• **Aim of the exercise**
Would you copy, word for word, each line from the one with "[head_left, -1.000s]" to the end of the listing below, skipping all pictures?

----- Dataset section -----

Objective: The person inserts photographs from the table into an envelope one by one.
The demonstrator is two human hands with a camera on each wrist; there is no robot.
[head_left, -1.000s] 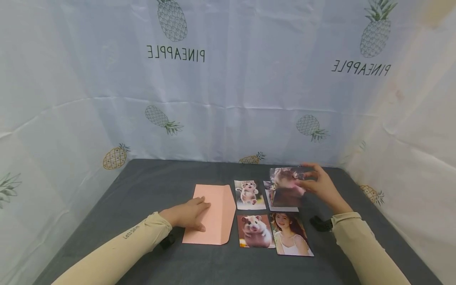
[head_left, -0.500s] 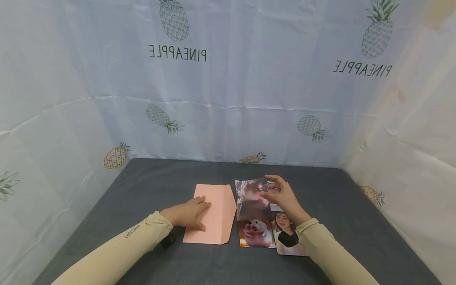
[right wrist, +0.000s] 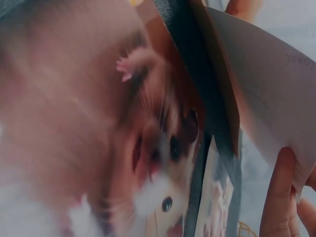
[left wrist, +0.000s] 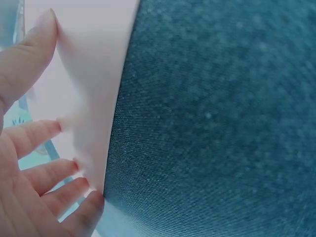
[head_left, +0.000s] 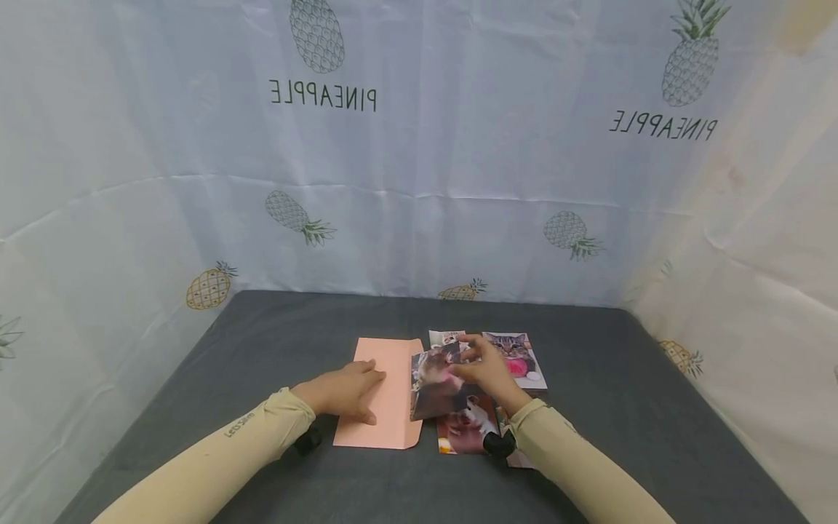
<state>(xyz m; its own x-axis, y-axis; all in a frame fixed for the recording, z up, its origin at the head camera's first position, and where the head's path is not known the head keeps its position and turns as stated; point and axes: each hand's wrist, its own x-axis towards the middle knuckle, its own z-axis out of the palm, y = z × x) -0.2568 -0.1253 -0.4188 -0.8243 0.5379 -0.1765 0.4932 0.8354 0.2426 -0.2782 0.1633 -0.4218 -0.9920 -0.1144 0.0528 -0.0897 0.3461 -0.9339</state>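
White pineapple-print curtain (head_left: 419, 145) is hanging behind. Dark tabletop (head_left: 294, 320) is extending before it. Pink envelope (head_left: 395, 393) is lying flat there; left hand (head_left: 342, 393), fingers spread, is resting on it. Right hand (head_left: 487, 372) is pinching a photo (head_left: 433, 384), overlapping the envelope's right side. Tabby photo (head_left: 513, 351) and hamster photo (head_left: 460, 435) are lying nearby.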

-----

• **Reply to the task**
[head_left, -1.000s] 
[head_left, -0.500s] 
[right wrist, +0.000s] 
[left wrist, +0.000s] 
[head_left, +0.000s] 
<state>(xyz m; its own x-axis, y-axis; all in a frame fixed for the recording, z up, its origin at the head camera's first position, and where the head's path is not known the head keeps its position and turns as stated; point and axes: each hand's wrist, its own x-axis towards the middle knuckle, its own z-axis out of the palm, y = z × x) -0.2568 -0.1253 -0.4188 -0.8243 0.5379 -0.1765 0.4932 0.8354 0.2426 -0.2782 0.1633 -0.4218 -0.9920 -0.1144 0.0528 -0.0897 0.3461 -0.9339</state>
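White pineapple-print curtain (head_left: 419, 145) is hanging behind. Dark tabletop (head_left: 294, 320) is extending before it. Pink envelope (head_left: 395, 393) is lying flat there; left hand (head_left: 342, 393), fingers spread, is resting on it. Right hand (head_left: 487, 372) is pinching a photo (head_left: 433, 384), overlapping the envelope's right side. Tabby photo (head_left: 513, 351) and hamster photo (head_left: 460, 435) are lying nearby.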

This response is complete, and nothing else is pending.